Выговор и манера строить фразы были все те же, но теперь ему не хватило бы голоса докричаться с улицы так, чтобы слышали в домах и даже во дворе: «О-во-о-ощи! Све-е-е-жие овощи!» По невыразительности, ровности его голоса можно было понять, что он глух, очень одинок и что сегодня не самый лучший день в его жизни. Был человек, а осталась туманность. А как бурно он радовался, когда выигрывал в карты: несколько раз любовно чмокал клеенку кухонного стола, хохотал, подгребая к себе денежки. Мать говорила, это потому, что он очень жадный. На кухне висела липкая бумага от мух. Короткое, быстро прерывающееся «з-з-з» очередной приклеившейся мухи, — вот и все, что было слышно, когда игроки сосредоточенно обдумывали ходы. И сверчок. И шум поезда, не очень громкий звук, от которого подростку хочется выскочить не то что из постели, а из кожи вон, — так он на него действует. В те времена он жаждал каждым дюймом своего существа участвовать в высокой и таинственной драме жизни. И все этот паровозный свисток грузового поезда, мчавшегося вдоль берега. И скорая помощь. Летом старики съезжались на побережье, спасаясь от москитов Северного Джерси, и сирена скорой помощи слышалась каждую ночь. Двумя кварталами южнее, в отеле «Бринли», чуть ли не каждую ночь кто-нибудь умирал. Они плескались с внуками на мелководье, вечерами разговаривали на идиш, сидя на скамеечке, потом чинно, парами возвращались в свои кошерные отели, где, готовясь ко сну, один из них вдруг падал и умирал. Мы узнавали об этом на следующий день на пляже. Просто пошел в уборную, упал и умер. Только на прошлой неделе старик увидел, как один из служащих отеля бреется в субботу, и пожаловался на него хозяину, — а сегодня старика уже нет! В восемь, в девять, в десять лет я не мог этого выносить. Сирена вызывала у меня ужас. Я садился в постели и орал: «Нет! Нет!» На точно такой же, как у меня, кровати, просыпался Морти. «Что такое?» — «Я не хочу умирать!» — «Ты не умрешь. Ты еще ребенок. Спи». Благодаря ему я пережил эти страхи. А вот он умер, ребенком. Так почему же Фиш вызывал такую неприязнь у моей матери? Потому, что он мог жить дальше и смеяться после того, как у него умерла жена? Возможно, у него были женщины. Он ведь целыми днями болтал на улице с женщинами, сыпал им картошку в сумки, может, он парочку покупательниц и еще как-нибудь отоварил. Это объяснило бы, почему Фиш до сих пор здесь. Половая распущенность — мощная движущая сила, половые железы работают так упорно, что их трудно остановить.
— Да, — подтвердил Шаббат. — Это был мой отец. На авеню Маккейб. Сэм. Я его сын. Мою мать звали Итта.
— Они жили на Маккейб?
— Точно. Дом номер два. Я их сын Микки. Моррис.

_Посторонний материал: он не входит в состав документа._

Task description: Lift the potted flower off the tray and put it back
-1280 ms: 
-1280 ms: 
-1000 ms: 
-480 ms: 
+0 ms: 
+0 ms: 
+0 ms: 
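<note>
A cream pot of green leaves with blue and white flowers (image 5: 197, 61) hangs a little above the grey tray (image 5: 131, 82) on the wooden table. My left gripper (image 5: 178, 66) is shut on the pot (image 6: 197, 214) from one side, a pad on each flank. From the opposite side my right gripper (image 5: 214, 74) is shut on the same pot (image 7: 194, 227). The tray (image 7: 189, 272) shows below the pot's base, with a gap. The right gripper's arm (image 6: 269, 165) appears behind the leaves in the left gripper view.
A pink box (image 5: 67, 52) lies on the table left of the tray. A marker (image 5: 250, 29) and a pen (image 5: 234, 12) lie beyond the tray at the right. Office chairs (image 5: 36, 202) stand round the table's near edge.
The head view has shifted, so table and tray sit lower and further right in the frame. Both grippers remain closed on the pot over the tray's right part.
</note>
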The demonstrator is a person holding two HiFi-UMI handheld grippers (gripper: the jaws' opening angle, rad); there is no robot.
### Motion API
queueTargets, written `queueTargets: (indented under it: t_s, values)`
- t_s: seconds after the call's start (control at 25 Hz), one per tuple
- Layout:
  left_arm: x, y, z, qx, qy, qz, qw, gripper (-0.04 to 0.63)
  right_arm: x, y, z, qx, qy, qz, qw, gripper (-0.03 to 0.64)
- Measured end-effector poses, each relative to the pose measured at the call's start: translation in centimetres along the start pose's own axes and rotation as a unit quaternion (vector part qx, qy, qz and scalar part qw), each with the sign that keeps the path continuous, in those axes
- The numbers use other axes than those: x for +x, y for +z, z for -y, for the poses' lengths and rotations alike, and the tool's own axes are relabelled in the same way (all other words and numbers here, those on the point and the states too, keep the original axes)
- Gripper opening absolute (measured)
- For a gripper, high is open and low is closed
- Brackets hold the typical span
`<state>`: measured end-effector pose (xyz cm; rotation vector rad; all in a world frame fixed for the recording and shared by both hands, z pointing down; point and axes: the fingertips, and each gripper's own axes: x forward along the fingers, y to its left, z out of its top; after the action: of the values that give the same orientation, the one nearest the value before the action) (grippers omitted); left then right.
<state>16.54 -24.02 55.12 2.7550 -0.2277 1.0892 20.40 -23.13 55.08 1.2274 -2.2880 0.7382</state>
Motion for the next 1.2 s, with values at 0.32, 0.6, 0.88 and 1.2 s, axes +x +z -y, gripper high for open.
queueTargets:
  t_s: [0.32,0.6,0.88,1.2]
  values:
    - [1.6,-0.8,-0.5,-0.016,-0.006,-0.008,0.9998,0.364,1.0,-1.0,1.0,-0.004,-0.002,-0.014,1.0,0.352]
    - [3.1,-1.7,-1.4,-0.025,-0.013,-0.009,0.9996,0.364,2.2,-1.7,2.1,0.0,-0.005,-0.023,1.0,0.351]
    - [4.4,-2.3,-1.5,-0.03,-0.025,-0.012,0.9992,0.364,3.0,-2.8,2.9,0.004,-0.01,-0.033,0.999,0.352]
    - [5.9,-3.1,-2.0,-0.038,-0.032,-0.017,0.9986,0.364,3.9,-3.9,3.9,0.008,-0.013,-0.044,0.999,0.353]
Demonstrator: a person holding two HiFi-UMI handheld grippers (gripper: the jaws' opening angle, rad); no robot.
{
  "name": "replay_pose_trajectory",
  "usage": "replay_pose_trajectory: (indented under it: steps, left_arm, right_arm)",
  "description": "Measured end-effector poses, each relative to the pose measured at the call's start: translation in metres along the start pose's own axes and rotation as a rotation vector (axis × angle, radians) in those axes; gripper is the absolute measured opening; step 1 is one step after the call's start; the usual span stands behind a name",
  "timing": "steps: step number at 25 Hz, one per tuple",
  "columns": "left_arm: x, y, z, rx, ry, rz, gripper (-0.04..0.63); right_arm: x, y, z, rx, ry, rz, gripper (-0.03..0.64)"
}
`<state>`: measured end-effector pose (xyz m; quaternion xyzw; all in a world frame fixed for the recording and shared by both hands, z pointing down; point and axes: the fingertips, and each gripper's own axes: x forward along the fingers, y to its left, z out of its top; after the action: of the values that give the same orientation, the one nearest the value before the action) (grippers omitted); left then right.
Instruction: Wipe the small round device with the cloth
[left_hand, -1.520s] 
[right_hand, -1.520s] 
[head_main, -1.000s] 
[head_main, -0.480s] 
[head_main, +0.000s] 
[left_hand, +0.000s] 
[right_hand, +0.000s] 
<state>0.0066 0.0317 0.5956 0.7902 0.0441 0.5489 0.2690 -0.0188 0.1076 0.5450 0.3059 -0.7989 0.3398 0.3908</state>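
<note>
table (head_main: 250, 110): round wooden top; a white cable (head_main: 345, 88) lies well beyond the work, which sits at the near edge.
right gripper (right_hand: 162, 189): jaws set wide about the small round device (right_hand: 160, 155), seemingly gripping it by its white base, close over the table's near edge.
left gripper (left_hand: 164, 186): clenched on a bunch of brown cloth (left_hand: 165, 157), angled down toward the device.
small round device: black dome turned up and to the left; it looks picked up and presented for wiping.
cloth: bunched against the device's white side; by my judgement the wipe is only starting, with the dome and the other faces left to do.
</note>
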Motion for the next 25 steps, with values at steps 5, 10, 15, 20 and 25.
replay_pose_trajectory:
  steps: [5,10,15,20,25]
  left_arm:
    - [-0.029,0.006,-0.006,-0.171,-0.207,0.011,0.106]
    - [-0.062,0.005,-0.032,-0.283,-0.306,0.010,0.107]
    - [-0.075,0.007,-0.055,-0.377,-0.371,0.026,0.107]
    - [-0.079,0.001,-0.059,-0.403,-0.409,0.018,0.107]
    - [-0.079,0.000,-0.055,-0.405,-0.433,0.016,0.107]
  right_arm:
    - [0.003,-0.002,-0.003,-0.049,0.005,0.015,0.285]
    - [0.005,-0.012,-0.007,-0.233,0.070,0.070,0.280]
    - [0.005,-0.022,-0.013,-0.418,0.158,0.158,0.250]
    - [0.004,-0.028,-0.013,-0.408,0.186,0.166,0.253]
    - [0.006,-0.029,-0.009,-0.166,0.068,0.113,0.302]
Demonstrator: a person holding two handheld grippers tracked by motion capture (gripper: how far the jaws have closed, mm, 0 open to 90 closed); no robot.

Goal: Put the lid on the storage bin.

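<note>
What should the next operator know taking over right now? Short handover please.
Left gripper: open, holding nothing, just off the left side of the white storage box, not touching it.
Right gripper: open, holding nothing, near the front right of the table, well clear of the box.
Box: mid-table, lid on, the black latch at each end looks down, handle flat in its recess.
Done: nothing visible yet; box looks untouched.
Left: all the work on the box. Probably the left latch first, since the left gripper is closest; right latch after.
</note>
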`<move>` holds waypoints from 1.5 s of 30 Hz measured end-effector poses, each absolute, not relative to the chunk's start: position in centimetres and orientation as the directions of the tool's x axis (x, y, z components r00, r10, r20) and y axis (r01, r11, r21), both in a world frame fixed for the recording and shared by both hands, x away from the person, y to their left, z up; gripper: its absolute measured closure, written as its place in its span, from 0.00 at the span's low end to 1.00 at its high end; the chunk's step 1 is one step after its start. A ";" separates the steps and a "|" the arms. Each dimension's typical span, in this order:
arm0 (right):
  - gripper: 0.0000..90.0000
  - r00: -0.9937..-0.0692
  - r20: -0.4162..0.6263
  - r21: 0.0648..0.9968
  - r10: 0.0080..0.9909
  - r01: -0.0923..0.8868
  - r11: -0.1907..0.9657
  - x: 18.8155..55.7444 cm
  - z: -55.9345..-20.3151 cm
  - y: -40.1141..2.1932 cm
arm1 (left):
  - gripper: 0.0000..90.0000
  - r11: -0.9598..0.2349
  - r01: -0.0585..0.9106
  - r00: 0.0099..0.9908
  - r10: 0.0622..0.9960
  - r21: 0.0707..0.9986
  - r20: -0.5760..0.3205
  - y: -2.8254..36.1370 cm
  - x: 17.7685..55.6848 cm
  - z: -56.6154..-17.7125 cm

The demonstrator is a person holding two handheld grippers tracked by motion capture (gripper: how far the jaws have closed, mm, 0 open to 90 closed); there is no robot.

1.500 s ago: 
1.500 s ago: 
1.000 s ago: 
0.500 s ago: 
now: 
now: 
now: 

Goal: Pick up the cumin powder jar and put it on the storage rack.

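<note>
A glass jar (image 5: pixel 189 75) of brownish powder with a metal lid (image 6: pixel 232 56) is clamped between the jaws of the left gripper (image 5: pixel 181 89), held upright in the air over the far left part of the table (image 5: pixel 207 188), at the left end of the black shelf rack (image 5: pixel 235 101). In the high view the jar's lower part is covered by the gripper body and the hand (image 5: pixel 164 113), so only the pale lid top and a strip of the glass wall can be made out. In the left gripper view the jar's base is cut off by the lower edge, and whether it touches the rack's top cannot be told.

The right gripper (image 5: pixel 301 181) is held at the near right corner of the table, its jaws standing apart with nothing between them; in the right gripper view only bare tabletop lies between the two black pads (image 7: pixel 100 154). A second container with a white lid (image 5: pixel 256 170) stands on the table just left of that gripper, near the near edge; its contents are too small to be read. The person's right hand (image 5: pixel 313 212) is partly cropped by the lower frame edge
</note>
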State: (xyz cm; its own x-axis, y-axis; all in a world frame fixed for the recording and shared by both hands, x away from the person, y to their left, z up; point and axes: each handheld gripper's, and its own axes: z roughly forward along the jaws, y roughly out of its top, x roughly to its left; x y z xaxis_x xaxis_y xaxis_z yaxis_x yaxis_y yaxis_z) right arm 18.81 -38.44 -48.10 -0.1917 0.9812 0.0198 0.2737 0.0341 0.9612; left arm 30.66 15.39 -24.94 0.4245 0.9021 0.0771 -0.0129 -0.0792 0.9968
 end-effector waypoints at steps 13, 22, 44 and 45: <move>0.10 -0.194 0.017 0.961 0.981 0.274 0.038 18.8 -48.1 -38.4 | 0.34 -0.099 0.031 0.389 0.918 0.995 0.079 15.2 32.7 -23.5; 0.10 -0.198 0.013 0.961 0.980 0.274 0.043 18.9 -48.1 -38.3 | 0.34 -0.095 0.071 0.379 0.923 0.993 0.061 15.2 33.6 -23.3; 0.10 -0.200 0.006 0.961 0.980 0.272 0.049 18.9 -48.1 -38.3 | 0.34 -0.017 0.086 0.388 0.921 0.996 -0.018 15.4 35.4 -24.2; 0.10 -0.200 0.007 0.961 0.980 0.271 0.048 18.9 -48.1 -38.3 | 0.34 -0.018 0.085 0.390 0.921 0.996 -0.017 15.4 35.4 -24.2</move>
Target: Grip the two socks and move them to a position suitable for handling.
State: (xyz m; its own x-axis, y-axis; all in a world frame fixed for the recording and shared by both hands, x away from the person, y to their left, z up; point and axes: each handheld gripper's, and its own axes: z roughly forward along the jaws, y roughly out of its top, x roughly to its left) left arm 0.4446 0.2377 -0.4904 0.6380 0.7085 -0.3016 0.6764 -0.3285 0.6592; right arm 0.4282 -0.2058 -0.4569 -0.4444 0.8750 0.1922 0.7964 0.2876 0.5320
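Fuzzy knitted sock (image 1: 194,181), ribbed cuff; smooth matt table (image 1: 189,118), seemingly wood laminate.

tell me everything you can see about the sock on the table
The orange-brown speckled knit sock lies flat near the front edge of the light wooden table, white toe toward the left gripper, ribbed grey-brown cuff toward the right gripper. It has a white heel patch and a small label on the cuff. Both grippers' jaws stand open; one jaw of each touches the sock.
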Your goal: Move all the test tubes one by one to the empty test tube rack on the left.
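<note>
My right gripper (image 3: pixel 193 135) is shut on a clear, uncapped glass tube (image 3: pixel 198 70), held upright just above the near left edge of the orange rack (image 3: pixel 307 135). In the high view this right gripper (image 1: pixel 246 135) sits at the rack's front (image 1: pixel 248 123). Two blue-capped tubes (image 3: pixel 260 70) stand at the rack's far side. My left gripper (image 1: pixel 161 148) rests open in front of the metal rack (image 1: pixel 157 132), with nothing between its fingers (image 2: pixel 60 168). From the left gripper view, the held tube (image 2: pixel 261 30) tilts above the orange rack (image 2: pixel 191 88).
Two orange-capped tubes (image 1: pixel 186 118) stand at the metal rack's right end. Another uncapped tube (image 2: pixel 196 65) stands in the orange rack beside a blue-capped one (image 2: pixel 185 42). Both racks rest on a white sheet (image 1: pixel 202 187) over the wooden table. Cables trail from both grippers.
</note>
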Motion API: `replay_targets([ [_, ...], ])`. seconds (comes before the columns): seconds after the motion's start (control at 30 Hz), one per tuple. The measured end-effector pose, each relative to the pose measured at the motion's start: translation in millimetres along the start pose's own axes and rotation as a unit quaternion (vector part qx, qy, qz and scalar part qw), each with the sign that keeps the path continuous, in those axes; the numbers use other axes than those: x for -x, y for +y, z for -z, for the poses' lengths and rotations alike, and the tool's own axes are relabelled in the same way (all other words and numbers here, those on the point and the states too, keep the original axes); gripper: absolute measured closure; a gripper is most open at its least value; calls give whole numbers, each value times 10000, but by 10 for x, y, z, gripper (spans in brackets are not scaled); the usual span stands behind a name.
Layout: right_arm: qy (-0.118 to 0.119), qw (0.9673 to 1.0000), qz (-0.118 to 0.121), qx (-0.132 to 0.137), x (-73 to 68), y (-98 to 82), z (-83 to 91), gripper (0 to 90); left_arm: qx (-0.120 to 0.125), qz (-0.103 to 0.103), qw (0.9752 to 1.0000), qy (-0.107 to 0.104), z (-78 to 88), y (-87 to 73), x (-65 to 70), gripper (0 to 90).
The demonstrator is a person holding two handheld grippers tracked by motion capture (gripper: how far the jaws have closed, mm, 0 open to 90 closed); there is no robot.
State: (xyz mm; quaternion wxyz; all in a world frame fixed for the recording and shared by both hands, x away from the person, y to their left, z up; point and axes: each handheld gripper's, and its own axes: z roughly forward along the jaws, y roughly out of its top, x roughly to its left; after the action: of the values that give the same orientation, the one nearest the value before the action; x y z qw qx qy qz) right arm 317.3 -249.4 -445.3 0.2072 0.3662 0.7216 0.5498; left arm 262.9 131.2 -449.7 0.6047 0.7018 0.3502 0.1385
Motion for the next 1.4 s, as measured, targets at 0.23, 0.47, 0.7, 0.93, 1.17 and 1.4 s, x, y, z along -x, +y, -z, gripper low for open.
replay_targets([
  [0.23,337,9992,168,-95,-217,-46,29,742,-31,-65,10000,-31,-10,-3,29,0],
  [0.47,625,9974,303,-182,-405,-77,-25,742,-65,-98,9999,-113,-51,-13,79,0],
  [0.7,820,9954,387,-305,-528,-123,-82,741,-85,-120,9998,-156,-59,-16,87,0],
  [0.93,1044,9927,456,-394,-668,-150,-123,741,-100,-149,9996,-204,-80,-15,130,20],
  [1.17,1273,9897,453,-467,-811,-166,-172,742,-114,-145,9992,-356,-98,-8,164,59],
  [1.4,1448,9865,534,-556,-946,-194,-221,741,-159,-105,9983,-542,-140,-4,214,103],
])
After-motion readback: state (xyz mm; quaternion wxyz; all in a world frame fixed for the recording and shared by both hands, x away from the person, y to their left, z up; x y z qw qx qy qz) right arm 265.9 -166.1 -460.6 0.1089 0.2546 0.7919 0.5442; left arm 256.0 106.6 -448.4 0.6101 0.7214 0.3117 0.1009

— В доме номер два по Маккейб. Нет, не помню. Честно говоря, не помню.
— Вы помните ваш грузовик? Дядюшка Фиш со своим грузовиком.
— Грузовик помню. У меня был тогда грузовик. Да, — казалось, он понял, что сказал, только после того, как это сказал. — Ха! — добавил он. — Видимо, еще что-то вспомнил.
— Вы торговали овощами.
— Овощи. Овощи я продавал, это да.
— Так вот вы продавали их моей матери. Иногда мне. Я приходил со списком, который она мне давала, и вы мне отпускали. Микки. Моррис. Сын Итты и Сэма. Младший сын. Еще был Морти. Вы еще брали нас на рыбалку.
— Клянусь, не помню.
— Ну и ладно. — Шаббат обошел низкий столик и сел рядом со стариком на диван. Кожа у Фиша была бурая, и видно было, как его глаза за стеклами очков в роговой оправе получают сигналы из головного мозга, — вблизи Шаббату было лучше видно, что где-то там, в глубине, концы с концами у него все-таки сходятся. Это уже хорошо. Можно разговаривать. К своему удивлению, он еле подавил в себе желание посадить Фиша к себе на колени.
— Рад вас видеть, Фиш.
— И мне приятно. Только я все равно вас не помню.
— Неважно. Я ведь тогда был мальчиком.
— Сколько вам тогда было лет?
— Когда был грузовичок? Это было до войны. Мне было лет девять-десять. А вы были совсем молодой — сорок с небольшим.
— И ваша мать брала у меня овощи?
— Точно. Итта. Но это неважно. Как вы себя чувствуете?
— Спасибо, ничего. Нормально.
Эта его вежливость. Должно быть, на женщин действовало: мужественный, мускулистый, с хорошими манерами, да еще и пара шуток в запасе. Да, именно это и злило мою мать. Хвастливая, нарочитая мужественность.